Question de la semaine : Quel est le secret des modèles économiques multifaces ?
Le modèle des plateformes multifaces, central dans la nouvelle économie numérique, se caractérise par la mise en relation de plusieurs groupes de clients distincts, appelés « faces », dont la valeur offerte dépend de la présence et de la participation des autres. En Tunisie, plusieurs marketplaces locales et plateformes B2B adoptant des modèles d’affaires multifaces émergent, témoignant de l’impact croissant de ce modèle sur des secteurs d’activités porteurs.

La Presse — L’émergence de plateformes numériques agissant comme intermédiaires entre divers groupes d’utilisateurs a engendré, depuis le début des années 2000, un nouveau modèle économique qui continue de s’étendre. Ce modèle, nommé plateformes multifaces (ou multisided platforms), est devenu central dans l’économie numérique actuelle.
Une question persiste : comment des plateformes offrant des services apparemment gratuits, telles que Google ou Facebook, réussissent-elles à générer des revenus considérables et à atteindre certaines des valorisations boursières les plus élevées de l’histoire financière ?
La réponse se trouve précisément dans ce modèle économique spécifique, reposant sur la mise en relation de plusieurs catégories d’utilisateurs et l’exploitation des interactions entre elles.
Les plateformes multifaces se distinguent par plusieurs groupes de clients distincts, appelés « faces », auxquels la plateforme propose des valeurs différentes et dont elle capte la valeur par divers mécanismes. Leur rôle principal consiste à faciliter les interactions entre ces groupes via une infrastructure technologique (sites web, applications, systèmes de paiement…), en bénéficiant des effets de réseau. Le cas d’Airbnb illustre bien ce modèle.
La plateforme relie deux faces principales : les hôtes et les voyageurs. Elle permet aux hôtes de rentabiliser leur logement de manière flexible et sécurisée, tout en offrant aux voyageurs un large éventail d’hébergements correspondant à divers besoins et budgets. Airbnb génère ses revenus en prélevant des commissions sur chacune des deux faces, qui constitue un mécanisme central de son modèle économique.
Un autre exemple emblématique est celui de Google, qui fournit gratuitement des services de recherche et d’autres outils numériques à une vaste communauté d’utilisateurs, tout en monétisant l’attention de cette audience auprès des annonceurs via la publicité ciblée. Dans ce cas, la plateforme relie indirectement deux groupes distincts mais interdépendants : les utilisateurs et les annonceurs.
De manière générale, les plateformes multifaces connectent simultanément plusieurs segments de clients, la valeur offerte à l’un d’eux dépendant souvent de la présence et de la participation des autres. C’est pourquoi leurs stratégies reposent fréquemment sur la subvention d’une face afin d’attirer un autre segment susceptible de générer des revenus directs, tel que les annonceurs ou les vendeurs. Cela fait des effets de réseau indirects un élément clé de la réussite de ce type de modèle.
Les effets de réseau indirects se manifestent lorsque la valeur d’une plateforme pour un groupe d’utilisateurs augmente avec le nombre d’utilisateurs d’un autre groupe, et non pas du même.

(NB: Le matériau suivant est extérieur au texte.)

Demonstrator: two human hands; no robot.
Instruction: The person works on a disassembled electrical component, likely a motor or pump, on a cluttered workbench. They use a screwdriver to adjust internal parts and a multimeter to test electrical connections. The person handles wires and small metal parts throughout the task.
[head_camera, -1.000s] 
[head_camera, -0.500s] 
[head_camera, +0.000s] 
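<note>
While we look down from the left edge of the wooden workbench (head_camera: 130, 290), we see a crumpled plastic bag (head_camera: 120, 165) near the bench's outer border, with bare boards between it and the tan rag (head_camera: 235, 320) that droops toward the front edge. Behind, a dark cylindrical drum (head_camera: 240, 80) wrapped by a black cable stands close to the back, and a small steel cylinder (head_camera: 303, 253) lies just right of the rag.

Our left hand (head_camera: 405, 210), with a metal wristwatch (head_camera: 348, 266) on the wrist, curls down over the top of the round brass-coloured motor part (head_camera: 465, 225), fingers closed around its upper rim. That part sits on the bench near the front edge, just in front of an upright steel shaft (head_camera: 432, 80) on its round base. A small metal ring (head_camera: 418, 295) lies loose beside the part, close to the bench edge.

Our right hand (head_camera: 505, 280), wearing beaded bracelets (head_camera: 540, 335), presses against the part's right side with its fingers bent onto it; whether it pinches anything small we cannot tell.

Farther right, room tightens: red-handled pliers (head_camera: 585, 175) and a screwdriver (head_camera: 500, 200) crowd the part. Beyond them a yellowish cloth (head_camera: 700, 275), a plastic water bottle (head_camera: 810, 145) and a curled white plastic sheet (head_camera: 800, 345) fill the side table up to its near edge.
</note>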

À mesure que la plateforme attire de nouveaux utilisateurs, sa valeur globale augmente, renforçant ainsi son attractivité et sa capacité à monétiser. Une fois qu’un seuil critique est atteint, la croissance peut devenir rapide, voire exponentielle. Néanmoins, atteindre ce seuil critique représente un défi stratégique pour les plateformes multifaces.

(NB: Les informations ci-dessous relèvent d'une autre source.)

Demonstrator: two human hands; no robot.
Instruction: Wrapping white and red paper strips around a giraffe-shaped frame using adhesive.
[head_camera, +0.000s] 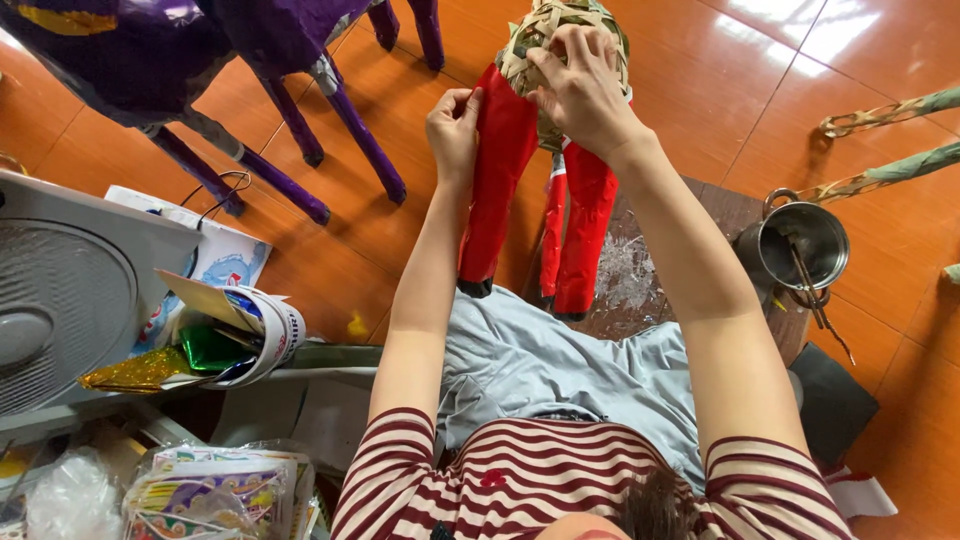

Les expériences montrent que cette phase initiale nécessite souvent des investissements conséquents et des stratégies de subvention ciblées pour amorcer la dynamique des effets de réseau et assurer, à terme, la viabilité économique du modèle.

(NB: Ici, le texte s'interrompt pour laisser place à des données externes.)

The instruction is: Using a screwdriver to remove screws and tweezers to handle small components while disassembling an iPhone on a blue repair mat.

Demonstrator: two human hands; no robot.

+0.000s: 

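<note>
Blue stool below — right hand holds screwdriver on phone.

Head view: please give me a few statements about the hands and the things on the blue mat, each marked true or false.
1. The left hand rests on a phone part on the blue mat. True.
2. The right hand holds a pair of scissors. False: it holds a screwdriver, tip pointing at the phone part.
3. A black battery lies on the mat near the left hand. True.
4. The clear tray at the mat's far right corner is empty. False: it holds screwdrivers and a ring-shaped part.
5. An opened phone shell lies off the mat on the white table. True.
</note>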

En Tunisie, diverses marketplaces locales, plateformes de commerce électronique et plateformes B2B adoptant des modèles d’affaires multifaces sont en train d’émerger, ce qui témoigne de l’influence croissante de ce modèle sur des secteurs d’activités porteurs. Certes, ce modèle économique est complexe, difficile à démarrer et parfois exigeant en capital.
Cependant, une fois le seuil critique franchi, il peut engendrer une croissance rapide et conférer à l’entreprise des positions concurrentielles dominantes sur son marché.